Saisissant une deuxième occasion de s'exprimer après un résumé de la présidente sur la situation géopolitique de la Libye entre 2004 et la chute du régime en 2011, c'est un Nicolas Sarkozy professoral qui revient sur son rôle actif dans l'opération de la coalition internationale lors du Printemps arabe. Employant un mot qu'il affectionne, il fustige "la fable" qui consiste à dire que des documents sur le financement de sa campagne "ont été détruits" [par l'aviation française] à cette occasion. "Si Kadhafi et ses sbires avaient le moindre document, ils avaient tout loisir de les donner, développe-t-il. Et imaginez que Kadhafi ait eu des documents sur moi, un virement, un compte, croyez-vous que j'avais intérêt d'être le leader de l'intervention ?"

Brice Hortefeux et Claude Guéant ont à leur tour été invités à prendre la parole sur les faits qui leur sont reprochés. Le premier, à l'époque ministre délégué aux Collectivités territoriales, a assuré qu'il n'avait "jamais cherché à cacher" son entrevue en Libye avec Abdallah Senoussi, le patron du renseignement militaire libyen et beau-frère de Mouammar Kadhafi. Selon l'accusation, ce rendez-vous fait partie des contreparties du "pacte de corruption", Abdallah Senoussi, condamné en France pour l'attentat du DC10 d'UTA, cherchant à négocier son amnistie en échange de fonds libyens.

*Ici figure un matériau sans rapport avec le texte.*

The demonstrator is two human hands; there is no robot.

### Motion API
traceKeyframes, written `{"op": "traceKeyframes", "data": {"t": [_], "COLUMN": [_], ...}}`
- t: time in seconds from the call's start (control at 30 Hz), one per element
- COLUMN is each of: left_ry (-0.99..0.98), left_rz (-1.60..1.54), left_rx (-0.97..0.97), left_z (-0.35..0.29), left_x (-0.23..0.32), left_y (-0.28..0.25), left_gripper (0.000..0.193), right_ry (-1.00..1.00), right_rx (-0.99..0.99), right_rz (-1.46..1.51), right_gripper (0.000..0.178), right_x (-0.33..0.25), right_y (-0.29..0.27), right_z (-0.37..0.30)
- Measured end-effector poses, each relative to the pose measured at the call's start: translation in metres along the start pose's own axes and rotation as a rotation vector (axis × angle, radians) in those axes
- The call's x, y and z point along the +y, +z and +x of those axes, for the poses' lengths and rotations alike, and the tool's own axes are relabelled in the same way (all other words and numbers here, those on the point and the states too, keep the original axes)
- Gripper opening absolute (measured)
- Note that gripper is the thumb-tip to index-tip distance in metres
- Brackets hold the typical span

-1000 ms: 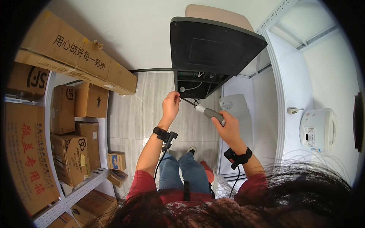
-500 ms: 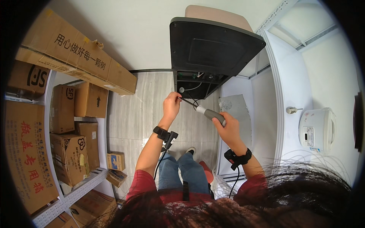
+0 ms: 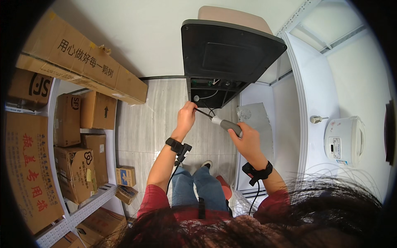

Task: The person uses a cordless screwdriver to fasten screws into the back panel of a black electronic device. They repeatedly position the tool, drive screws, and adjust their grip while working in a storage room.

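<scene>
A screwdriver [image 3: 226, 124] with a grey and white handle and a dark shaft is held between my two hands. My right hand [image 3: 248, 142] is wrapped round the back end of its handle. At the other end, the fingertips of my left hand [image 3: 187, 118] pinch the shaft's tip; whether a small part is also held there cannot be seen. Just beyond my hands stands a black appliance [image 3: 231, 51] with its large panel tilted up. Its open lower section [image 3: 206, 93] shows wires, a pale tube and green parts, and a dark cable hangs near the shaft.
Shelves with several cardboard boxes [image 3: 76, 169] stand on the left, topped by a long carton [image 3: 82, 62]. On the right, a white shelf bears a rice cooker [image 3: 345, 140] and a small metal part [image 3: 317, 119]. A grey sheet [image 3: 256, 124] lies below. A red stool [image 3: 223, 187] is beside my legs.
The whole view has shifted slightly to the left. Both hands keep their grip on the screwdriver, with barely any movement.
</scene>
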State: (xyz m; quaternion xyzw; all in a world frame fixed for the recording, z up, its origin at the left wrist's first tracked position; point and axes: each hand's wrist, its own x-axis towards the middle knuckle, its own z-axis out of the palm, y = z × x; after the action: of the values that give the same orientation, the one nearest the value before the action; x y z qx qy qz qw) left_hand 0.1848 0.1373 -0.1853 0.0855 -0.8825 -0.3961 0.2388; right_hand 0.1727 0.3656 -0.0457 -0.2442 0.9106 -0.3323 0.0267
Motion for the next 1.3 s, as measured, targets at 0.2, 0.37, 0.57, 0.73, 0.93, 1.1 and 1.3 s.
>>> {"op": "traceKeyframes", "data": {"t": [0.2, 0.37, 0.57, 0.73, 0.93, 1.1, 1.3], "left_ry": [0.052, 0.03, 0.01, 0.062, 0.127, 0.164, 0.164], "left_rz": [0.033, 0.006, 0.006, -0.008, -0.028, 0.037, -0.079], "left_rx": [-0.012, 0.0, -0.038, -0.002, -0.027, -0.083, -0.014], "left_z": [0.003, 0.003, 0.003, 0.011, 0.024, 0.025, 0.032], "left_x": [0.0, -0.001, -0.002, -0.006, 0.003, 0.0, -0.001], "left_y": [-0.003, -0.002, -0.003, -0.007, -0.018, -0.024, -0.024], "left_gripper": [0.014, 0.02, 0.021, 0.023, 0.02, 0.021, 0.029], "right_ry": [0.022, 0.052, 0.037, -0.058, 0.008, 0.017, 0.027], "right_rx": [-0.005, -0.021, -0.028, -0.05, -0.11, -0.148, -0.104], "right_rz": [0.005, -0.003, 0.007, 0.02, 0.023, -0.016, 0.07], "right_gripper": [0.028, 0.028, 0.027, 0.024, 0.024, 0.023, 0.022], "right_x": [-0.005, -0.007, -0.004, -0.001, -0.007, -0.008, -0.01], "right_y": [-0.001, -0.002, -0.002, -0.002, -0.006, -0.007, -0.007], "right_z": [0.003, 0.005, 0.005, 0.009, 0.013, 0.015, 0.015]}}
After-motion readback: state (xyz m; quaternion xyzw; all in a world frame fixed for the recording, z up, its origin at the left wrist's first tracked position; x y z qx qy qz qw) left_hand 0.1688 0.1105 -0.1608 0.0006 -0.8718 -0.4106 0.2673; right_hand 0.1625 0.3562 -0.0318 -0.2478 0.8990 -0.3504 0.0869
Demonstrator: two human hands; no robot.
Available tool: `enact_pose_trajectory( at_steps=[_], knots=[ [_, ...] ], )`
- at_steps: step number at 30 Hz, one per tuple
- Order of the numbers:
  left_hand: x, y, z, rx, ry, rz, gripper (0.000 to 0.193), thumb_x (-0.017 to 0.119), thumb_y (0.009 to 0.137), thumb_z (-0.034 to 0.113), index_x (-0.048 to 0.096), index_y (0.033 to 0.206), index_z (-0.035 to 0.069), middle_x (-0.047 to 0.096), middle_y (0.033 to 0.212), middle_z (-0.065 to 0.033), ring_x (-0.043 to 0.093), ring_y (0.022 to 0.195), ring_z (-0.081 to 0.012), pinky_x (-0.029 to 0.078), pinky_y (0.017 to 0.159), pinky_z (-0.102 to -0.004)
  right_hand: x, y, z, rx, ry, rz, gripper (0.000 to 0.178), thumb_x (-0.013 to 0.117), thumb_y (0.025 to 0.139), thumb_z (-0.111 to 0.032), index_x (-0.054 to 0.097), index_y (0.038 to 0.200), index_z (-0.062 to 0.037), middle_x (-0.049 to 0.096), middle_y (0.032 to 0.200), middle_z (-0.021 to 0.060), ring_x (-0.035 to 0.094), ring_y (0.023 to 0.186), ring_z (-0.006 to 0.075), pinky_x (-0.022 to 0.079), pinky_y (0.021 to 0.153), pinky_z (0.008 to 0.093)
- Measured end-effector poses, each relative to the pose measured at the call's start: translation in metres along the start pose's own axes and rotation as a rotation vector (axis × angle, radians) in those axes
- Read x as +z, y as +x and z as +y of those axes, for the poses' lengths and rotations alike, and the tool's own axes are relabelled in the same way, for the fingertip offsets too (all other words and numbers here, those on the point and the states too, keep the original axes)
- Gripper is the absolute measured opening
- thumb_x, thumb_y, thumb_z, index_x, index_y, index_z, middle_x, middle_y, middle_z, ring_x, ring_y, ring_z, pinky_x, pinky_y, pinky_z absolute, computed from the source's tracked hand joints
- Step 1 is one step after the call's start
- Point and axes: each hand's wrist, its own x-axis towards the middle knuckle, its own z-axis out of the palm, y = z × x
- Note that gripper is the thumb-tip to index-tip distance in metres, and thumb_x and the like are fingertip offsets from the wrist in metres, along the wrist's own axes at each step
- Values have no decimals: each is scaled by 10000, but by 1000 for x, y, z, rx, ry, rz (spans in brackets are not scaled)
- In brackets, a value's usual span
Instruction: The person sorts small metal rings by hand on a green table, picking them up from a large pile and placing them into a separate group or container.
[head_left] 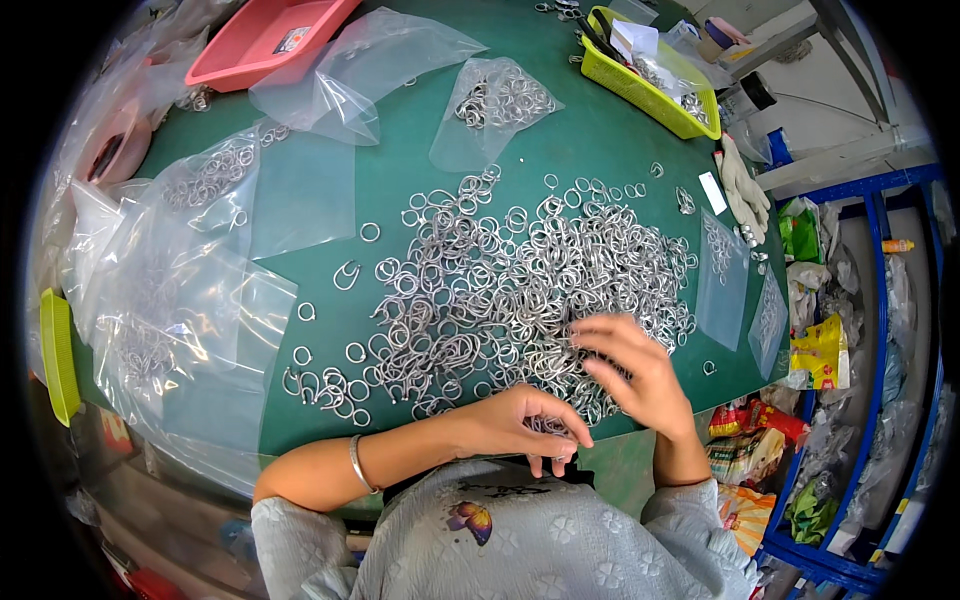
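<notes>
A wide heap of small silver metal rings (560, 260) covers the middle of the green table (330, 190). Close to the table's near edge, my left hand (520, 422) is curled with its palm inward, and a few metal rings (546, 425) show between its thumb and fingers. My right hand (640, 375) reaches over the near right part of the heap. Its fingers are bent but apart, with the tips at the rings, and nothing shows gripped between them.
Clear plastic bags (190, 310) holding rings lie on the left. Another bag of rings (495, 105) sits behind the heap. A pink tray (270, 45) and a yellow-green basket (650, 85) stand at the back. Gloves (740, 185) lie right, beside a blue shelf (868, 430).
</notes>
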Motion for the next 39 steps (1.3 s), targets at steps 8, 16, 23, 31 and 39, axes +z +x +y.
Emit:
enact_pose_trajectory(
  at_steps=[8, 16, 23, 31, 39],
  knots=[
    [1, 1, 1, 15, -8, 3, 198, 619, 901, 93, 644, 1054, -31, 647, 882, -85, 660, 790, -146, 549, 582, -247, 5, 50, 30, 18, -457, 331, 173, 692, 786, -87, 639, 938, -24, 543, 997, 103, 487, 952, 279, 370, 836, 386],
    [1, -1, 3, 1, -12, 8, 201, 621, 902, 100, 646, 1055, -28, 652, 876, -85, 660, 785, -143, 542, 584, -244, 2, 59, 36, 10, -561, 243, 179, 714, 769, -139, 617, 872, -31, 520, 1058, 104, 475, 1032, 288, 340, 880, 413],
    [1, 0, 4, 0, -22, 12, 202, 619, 902, 103, 647, 1057, -23, 655, 857, -85, 655, 772, -139, 539, 589, -241, -14, 49, 29, -16, -501, 88, 173, 725, 731, -122, 622, 850, -50, 516, 1184, 121, 434, 1187, 316, 301, 987, 445],
    [2, -1, 7, -17, -29, 6, 200, 618, 898, 98, 648, 1060, -16, 653, 852, -83, 653, 771, -143, 535, 585, -242, -19, 44, 41, -18, -369, 128, 135, 681, 750, -74, 615, 864, -47, 537, 1214, 106, 453, 1188, 315, 300, 1011, 428],
    [1, -2, 7, -14, -50, 10, 199, 620, 896, 95, 649, 1063, -9, 649, 849, -80, 654, 772, -147, 528, 584, -242, -4, 50, 31, -173, -188, 55, 318, 754, 731, -172, 628, 999, -56, 543, 1184, 82, 475, 1177, 297, 319, 1006, 426]
  ],
)
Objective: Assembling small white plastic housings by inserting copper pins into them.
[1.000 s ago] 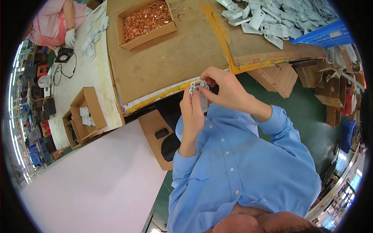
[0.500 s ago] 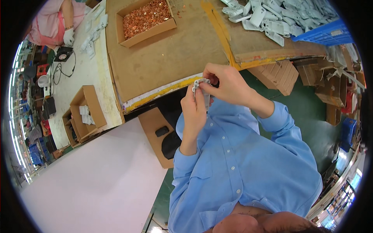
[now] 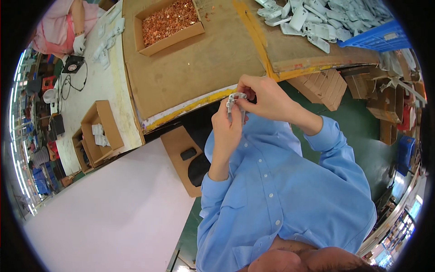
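A pale grey-white plastic casing (image 3: 231,103) stands roughly upright between my hands, close to the table's front edge. My left hand (image 3: 226,132) is closed around it, thumb on the side toward me. The thumb and forefinger of my right hand (image 3: 268,99) are pinched together at the casing's upper end. Whatever those fingertips hold is too small and hidden to make out. Beyond my hands, on the cardboard-covered table (image 3: 195,77), an open cardboard box (image 3: 176,40) holds many small copper-coloured metal pieces.
A heap of similar casings (image 3: 312,20) lies at the far right beside a blue plastic crate (image 3: 380,37). Brown cartons (image 3: 319,88) stand under the table there. At left, a side table carries an open box (image 3: 105,127). A gloved co-worker's hand (image 3: 79,44) is at far left.
The casing has turned slightly in my left hand, and my right fingertips have shifted a little at its upper end. Both hands remain in nearly the same place.
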Demonstrator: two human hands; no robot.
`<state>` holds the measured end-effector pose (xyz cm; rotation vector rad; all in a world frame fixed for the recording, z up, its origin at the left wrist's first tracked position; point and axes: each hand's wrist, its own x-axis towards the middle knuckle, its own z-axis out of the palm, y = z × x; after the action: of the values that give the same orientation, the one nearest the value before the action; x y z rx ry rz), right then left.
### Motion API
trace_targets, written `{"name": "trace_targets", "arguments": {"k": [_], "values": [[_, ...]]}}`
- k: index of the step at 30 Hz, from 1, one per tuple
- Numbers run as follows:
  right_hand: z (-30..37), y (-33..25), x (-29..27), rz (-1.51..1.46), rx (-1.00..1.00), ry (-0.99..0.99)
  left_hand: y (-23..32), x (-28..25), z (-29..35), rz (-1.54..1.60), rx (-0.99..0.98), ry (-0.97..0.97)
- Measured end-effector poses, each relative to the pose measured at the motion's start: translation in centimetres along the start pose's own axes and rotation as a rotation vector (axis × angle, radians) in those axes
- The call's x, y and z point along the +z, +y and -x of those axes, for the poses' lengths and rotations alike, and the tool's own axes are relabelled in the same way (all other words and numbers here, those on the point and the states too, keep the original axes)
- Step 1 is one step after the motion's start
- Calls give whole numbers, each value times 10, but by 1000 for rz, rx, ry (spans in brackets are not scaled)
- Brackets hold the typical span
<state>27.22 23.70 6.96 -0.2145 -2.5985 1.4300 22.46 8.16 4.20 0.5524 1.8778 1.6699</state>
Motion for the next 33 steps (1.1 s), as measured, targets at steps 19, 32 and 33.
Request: {"name": "trace_targets", "arguments": {"k": [19,32,33], "values": [[-19,2,-2,133,-33,-70,-5,-22,-8,-228,44,-40],[-154,141,-145,865,44,380,-21,-250,-154,-316,126,741],[-160,155,-155,922,87,321,-28,-274,-172,-369,120,786]]}}
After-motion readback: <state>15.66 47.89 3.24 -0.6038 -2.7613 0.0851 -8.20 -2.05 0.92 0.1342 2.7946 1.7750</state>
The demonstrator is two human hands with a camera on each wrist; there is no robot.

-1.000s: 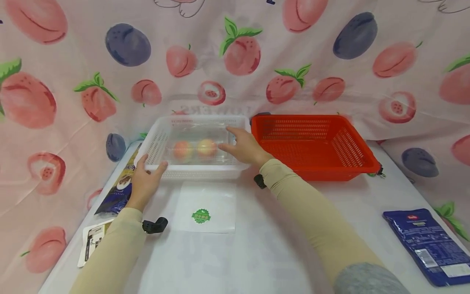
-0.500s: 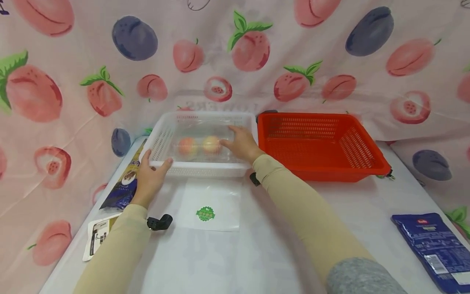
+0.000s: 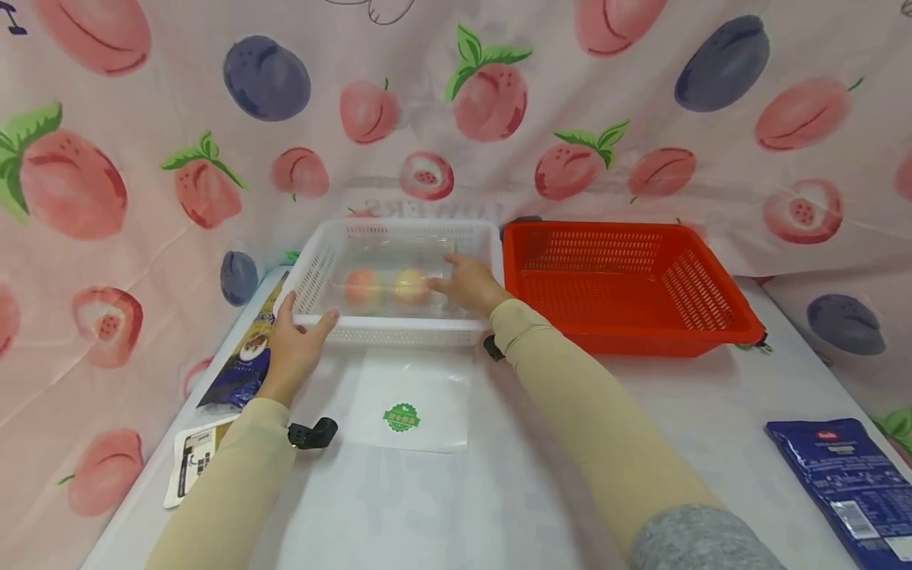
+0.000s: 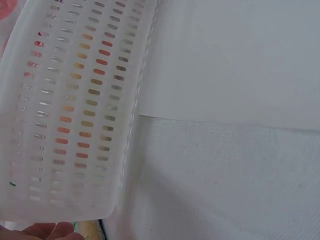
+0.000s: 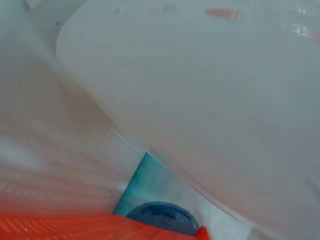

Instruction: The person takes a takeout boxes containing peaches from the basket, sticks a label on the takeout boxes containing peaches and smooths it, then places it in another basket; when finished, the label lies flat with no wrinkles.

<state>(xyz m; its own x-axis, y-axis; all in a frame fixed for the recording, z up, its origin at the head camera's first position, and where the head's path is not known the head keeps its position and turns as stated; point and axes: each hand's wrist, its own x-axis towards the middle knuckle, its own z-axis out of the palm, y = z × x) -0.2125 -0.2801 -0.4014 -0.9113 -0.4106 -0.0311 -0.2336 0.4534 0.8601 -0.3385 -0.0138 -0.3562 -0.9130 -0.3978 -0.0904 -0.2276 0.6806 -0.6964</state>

Claude Guéant, lui, a répété "avec force" n'avoir "jamais bénéficié" ni "vu circuler d'argent libyen". L'ancien bras droit de Nicolas Sarkozy est non seulement soupçonné d'avoir "organisé des transferts de fonds" mais de s'être enrichi au passage. Ces deux fidèles encourent, comme leur mentor, dix ans de prison.